Department of Gerontology, College of Public Affairs & Community Service
Our program provides interdisciplinary training, preparing students to be leaders in the field of gerontology. Due to the multidisciplinary nature of the field, our students have much flexibility as we create individualized programs tailored to each student’s research and substantive interests to ensure that their training has enough breadth and depth. Our graduates acquire knowledge through various approaches including symposia, formal classes, directed studies, research projects and workshops. All students develop abilities to understand, analyze and evaluate the challenges and opportunities of an aging population. Finally, through training by our multidisciplinary faculty, students strengthen their research and writing skills to produce quality research suitable for peer-reviewed publication and presentation at national conferences.
Program Contact Information
Julie Blaskewicz Boron, PhD, Doctoral Program Chair (DPC)

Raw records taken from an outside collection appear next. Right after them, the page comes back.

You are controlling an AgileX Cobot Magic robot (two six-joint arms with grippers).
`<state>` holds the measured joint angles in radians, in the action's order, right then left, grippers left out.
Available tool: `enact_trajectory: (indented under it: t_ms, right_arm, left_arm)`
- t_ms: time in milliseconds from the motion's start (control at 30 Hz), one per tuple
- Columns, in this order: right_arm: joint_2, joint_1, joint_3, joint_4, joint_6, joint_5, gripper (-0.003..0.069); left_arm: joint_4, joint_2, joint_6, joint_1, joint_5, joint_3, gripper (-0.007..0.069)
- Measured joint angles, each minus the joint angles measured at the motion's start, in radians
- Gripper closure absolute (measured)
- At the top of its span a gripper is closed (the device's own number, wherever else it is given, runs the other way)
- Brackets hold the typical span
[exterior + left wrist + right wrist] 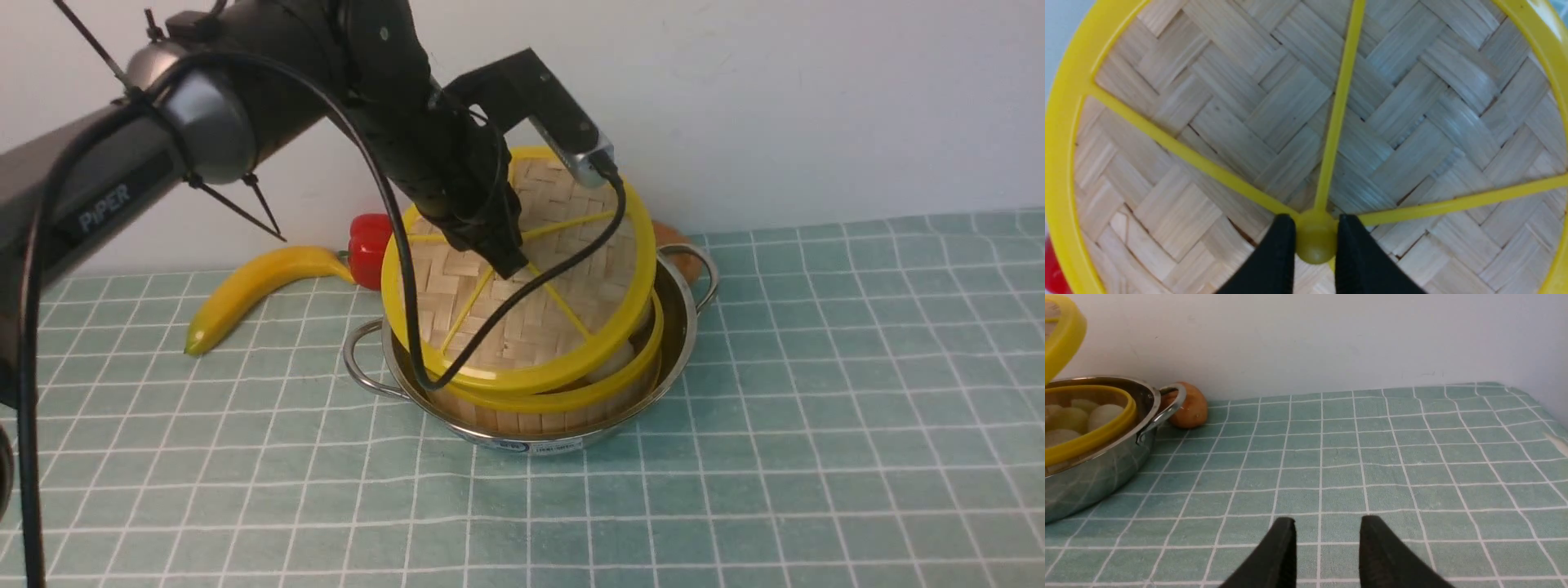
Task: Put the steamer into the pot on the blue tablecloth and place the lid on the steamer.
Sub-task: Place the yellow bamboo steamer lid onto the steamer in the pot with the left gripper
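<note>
Nearest, low over the blue tablecloth (pixel 1412 465) and well off to one side of the work: the right gripper (pixel 1327 526), spread apart with nothing between the jaws, probably parked there to stay out of the way. Further in, standing on the cloth: the pot (pixel 682 327), shiny and shallow, with the steamer (pixel 571 398) already seated inside, yellow rim just within the steel wall; first half of the job done, by the look of it. Loaded with pale round pieces (pixel 1102 414) (buns, perhaps; hard to tell). Above it, held at a tilt: the lid (pixel 506 327), near edge low against the steamer's rim (touching or just clear, impossible to say), far edge raised toward the wall. Pinched by its central knob (pixel 1314 241) in the left gripper (pixel 1315 222), jaws pressed tight on either side; a sensible hold, the only raised part of the flat weave. Tilted most likely because of the arm's slanting reach; calls for levelling and centring before release, or risks lodging askew. Behind the pot, playing no part: a banana (pixel 245 290), a red pepper (pixel 369 245), a potato (pixel 1186 405) just beside the far handle.
</note>
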<state>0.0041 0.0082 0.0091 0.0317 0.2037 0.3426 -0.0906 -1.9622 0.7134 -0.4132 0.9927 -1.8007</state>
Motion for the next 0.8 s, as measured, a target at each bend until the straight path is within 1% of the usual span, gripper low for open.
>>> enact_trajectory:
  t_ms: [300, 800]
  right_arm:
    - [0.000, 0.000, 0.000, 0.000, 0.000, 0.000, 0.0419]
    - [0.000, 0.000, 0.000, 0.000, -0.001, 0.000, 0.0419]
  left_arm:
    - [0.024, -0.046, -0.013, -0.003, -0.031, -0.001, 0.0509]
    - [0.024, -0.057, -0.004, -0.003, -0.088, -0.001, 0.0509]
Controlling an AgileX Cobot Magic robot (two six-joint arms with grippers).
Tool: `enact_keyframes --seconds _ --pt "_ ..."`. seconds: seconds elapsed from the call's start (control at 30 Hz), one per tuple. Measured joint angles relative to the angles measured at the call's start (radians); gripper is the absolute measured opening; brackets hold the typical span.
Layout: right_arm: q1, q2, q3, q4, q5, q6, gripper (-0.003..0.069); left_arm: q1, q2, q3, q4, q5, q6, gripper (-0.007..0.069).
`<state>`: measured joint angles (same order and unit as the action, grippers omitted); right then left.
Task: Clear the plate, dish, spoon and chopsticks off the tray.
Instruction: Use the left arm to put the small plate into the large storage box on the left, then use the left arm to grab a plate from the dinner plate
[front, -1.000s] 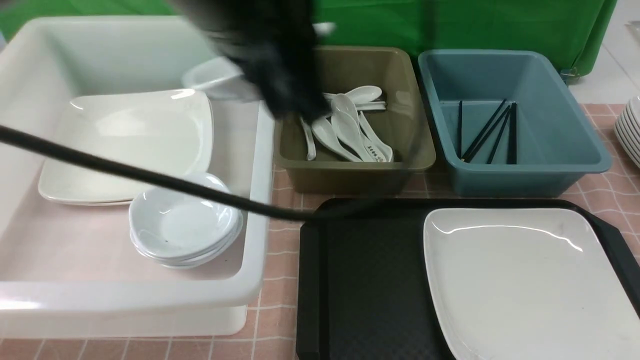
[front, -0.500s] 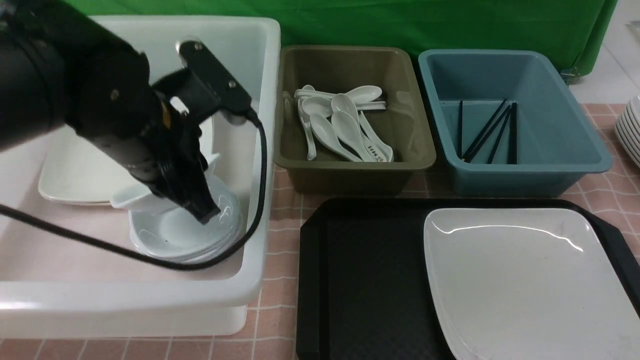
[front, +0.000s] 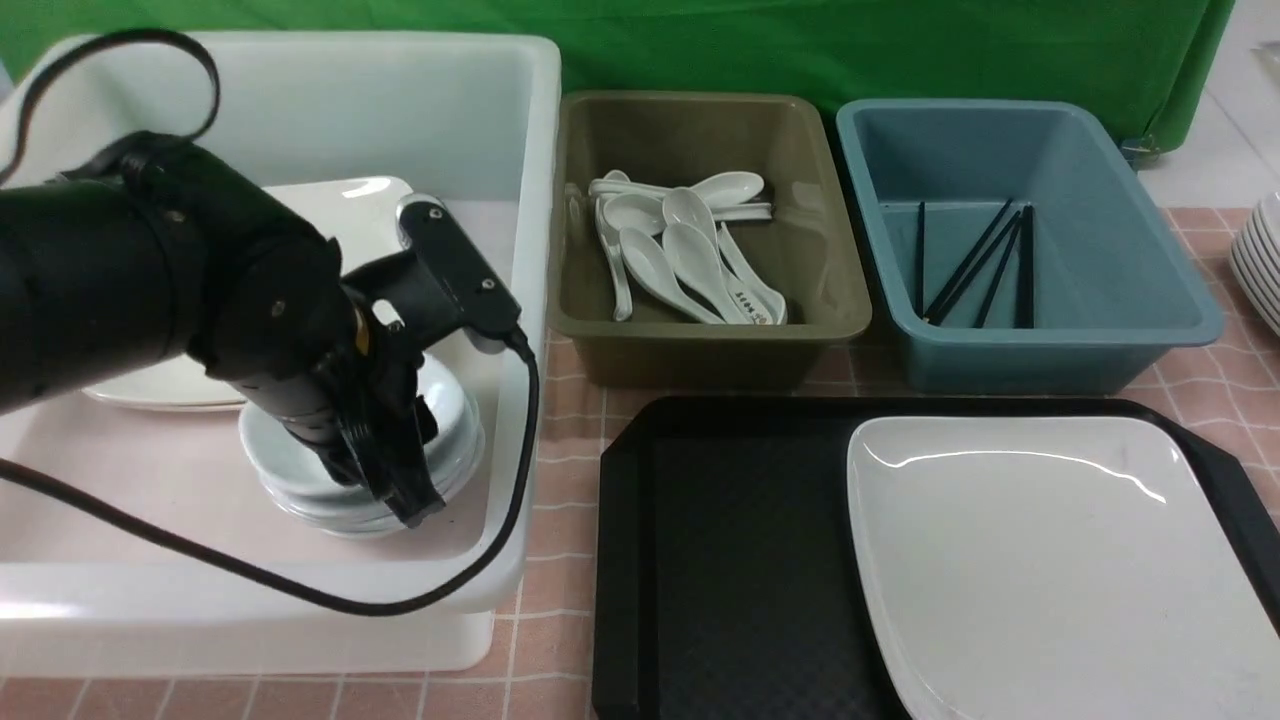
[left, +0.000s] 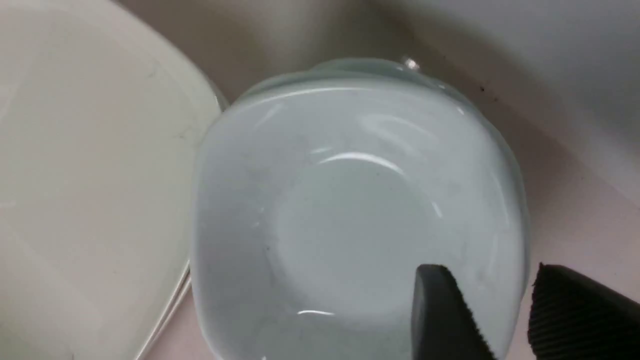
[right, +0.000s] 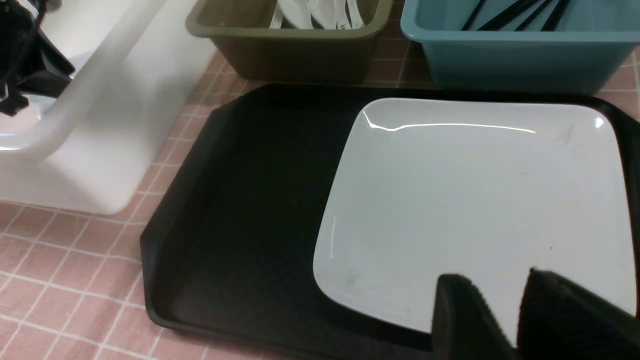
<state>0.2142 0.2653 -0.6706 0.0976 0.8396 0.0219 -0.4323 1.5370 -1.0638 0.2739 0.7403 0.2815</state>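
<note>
- Front view: the robot's left claw (front: 400, 490) reaches down into a big white plastic tub (front: 520, 130). Its jaws are spread either side of the rim of a small pale grey-white rounded-square dish (left: 350, 210).
- That dish sits directly under the left claw on a stack of matching dishes (front: 455, 465). The left wrist view shows a gap between the rim and each finger, so it looks set down rather than pinched.
- Just beside the left claw, in the same tub, lies a large cream-white plate (left: 75, 175).
- The right claw (right: 495, 276) hangs low over the near edge of the large glossy white rounded-square plate (front: 1050, 560). Its jaws are slightly parted with nothing between them.
- This plate lies beneath and ahead of the right claw on the black rectangular diamond-textured tray (front: 740, 560), on the half away from the left claw.
- Beyond the right claw, white soup spoons (front: 690, 250) rest in an olive plastic tub (front: 700, 350). Thin black chopsticks (front: 975, 265) lie in a blue plastic tub (front: 1050, 350).
- No dish, spoon or chopsticks shows on the tray, which stands on the pink-checked counter (front: 560, 600).
- By this reckoning three of the four items are cleared, and only the big plate is left to lift off.
</note>
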Motion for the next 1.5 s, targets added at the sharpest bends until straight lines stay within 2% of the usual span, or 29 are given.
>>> enact_keyframes --seconds 0.03,0.07,0.17,0.27,0.33,0.37,0.4,0.43,0.5,0.53,0.57,0.6,0.63,0.7,0.83,0.93,1.0,1.1,1.13,1.33,1.5 --pt "0.000 0.000 0.000 0.000 0.000 0.000 0.0240 0.000 -0.003 -0.002 -0.003 0.002 -0.003 0.0276" --pt "0.000 0.000 0.000 0.000 0.000 0.000 0.0240 0.000 -0.030 -0.026 -0.016 0.026 -0.020 0.0337" --pt "0.000 0.000 0.000 0.000 0.000 0.000 0.0240 0.000 -0.072 -0.065 -0.045 0.088 -0.035 0.0409" --pt "0.000 0.000 0.000 0.000 0.000 0.000 0.0240 0.000 -0.106 -0.115 -0.121 0.169 -0.093 0.0449" --pt "0.000 0.000 0.000 0.000 0.000 0.000 0.0240 0.000 -0.128 -0.151 -0.230 0.223 -0.137 0.0450" --pt "0.000 0.000 0.000 0.000 0.001 0.000 0.0240 0.000 -0.135 -0.163 -0.290 0.244 -0.147 0.0440" --pt "0.000 0.000 0.000 0.000 0.001 0.000 0.0240 0.000 -0.144 -0.177 -0.401 0.261 -0.156 0.0414" --pt "0.000 0.000 0.000 0.000 0.001 0.000 0.0240 0.000 -0.144 -0.178 -0.442 0.264 -0.156 0.0408" --pt "0.000 0.000 0.000 0.000 0.001 0.000 0.0240 0.000 -0.146 -0.181 -0.690 0.275 -0.137 0.0308" --pt "0.000 0.000 0.000 0.000 0.001 0.000 0.0240 -0.006 -0.137 -0.181 -0.843 0.273 -0.110 0.0225" --pt "0.000 0.000 0.000 0.000 0.001 0.000 0.0240 -0.014 -0.130 -0.180 -0.935 0.263 -0.088 0.0174" --pt "0.000 0.000 0.000 0.001 0.001 0.000 0.0240 -0.025 -0.119 -0.180 -0.991 0.248 -0.069 0.0110" --pt "0.000 0.000 0.000 0.001 0.001 0.000 0.0240 -0.029 -0.118 -0.180 -1.003 0.248 -0.066 0.0110" --pt "0.000 0.000 0.000 0.001 0.001 0.000 0.0240 -0.090 -0.055 -0.190 -1.083 0.223 -0.057 0.0016" --pt "0.000 0.000 0.000 0.001 0.001 0.000 0.0240 -0.185 0.058 -0.194 -1.093 0.216 -0.079 0.0007" --pt "0.000 0.000 0.000 0.001 0.001 0.000 0.0240 -0.262 0.190 -0.194 -1.094 0.161 -0.113 0.0043" --pt "0.000 0.000 0.000 0.001 0.001 0.000 0.0240 -0.279 0.230 -0.194 -1.096 0.133 -0.131 0.0063" --pt "0.000 0.000 0.000 0.001 0.001 0.000 0.0240 -0.310 0.368 -0.194 -1.107 0.042 -0.162 0.0176" --pt "0.000 0.000 0.000 0.001 0.001 0.000 0.0240 -0.311 0.374 -0.195 -1.110 0.039 -0.164 0.0183" --pt "0.000 0.000 0.000 0.001 0.001 0.000 0.0240 -0.341 0.487 -0.197 -1.165 -0.085 -0.167 0.0418" --pt "0.000 0.000 0.000 0.001 0.001 -0.003 0.0240 -0.373 0.509 -0.207 -1.194 -0.211 -0.170 0.0507"
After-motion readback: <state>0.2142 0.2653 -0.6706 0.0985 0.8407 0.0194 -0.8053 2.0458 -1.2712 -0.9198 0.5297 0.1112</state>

210N College of Public Affairs & Community Service (CPACS)
- Fall: December 1
Program-Specific Admissions Requirements
- Graduate Record Exam (GRE)
- Three academic letters of recommendation
- Statement of Purpose describing your prior education, relevant professional experience, career goals, and the specific relationship of the PhD degree to the achievement of those goals. If there are particular faculty you are interested in working with, or areas of study that you would like to pursue please include in your statement. If you are interested in a graduate assistantship, please indicated your interest and the skills you have to assist the faculty.
- Writing Sample this may be a master’s or honors thesis, a published article, or any similar manuscript written in a scholarly style.
Applicants are required to have a command of oral and written English. Those who do not hold a baccalaureate or other advanced degree from the U.S., OR a baccalaureate or other advanced degree from a pre-determined country on the waiver list, must meet the minimum language proficiency score requirement in order to be considered for admission.
|GERO 8356||ISSUES IN AGING 1||3|
|GERO 8500||POLITICS IN AGING||3|
|GERO 8730||DYING, DEATH & GRIEVING||3|
|GERO 9110||APPLIED SOCIAL GERONTOLOGY||3|
|GERO 9460||SEMINAR IN AGING AND HUMAN BEHAVIOR||3|
|GERO 9020||GRADUATE SEMINAR IN STATISTICAL APPLICATIONS||3|
|Exit Requirements 2||20|
Comprehensive Examination and Admission to Candidacy
When all or most of the coursework is completed on the plan of study, you must pass a written comprehensive examination. Once these exams are passed the supervisory committee will submit the necessary Application for Candidacy Form for approval by the Office of Graduate Studies.
GERO 8356-003 is the designated section that one must take for this course.
Students may begin work on the dissertation after successful completion of the comprehensive examination. The dissertation topic must be approved by the student’s dissertation committee, which consists of a chair and three other members. One Committee member must be a faculty member from outside the Department of Gerontology. The dissertation topic, prospectus, and the dissertation all require the approval of the dissertation committee. A doctoral student will be required to take at least one hour of GERO 9990 Dissertation each fall and spring semester while working toward the completion of the dissertation. A minimum of 20 credit hours of GERO 9990 is required for all doctoral students.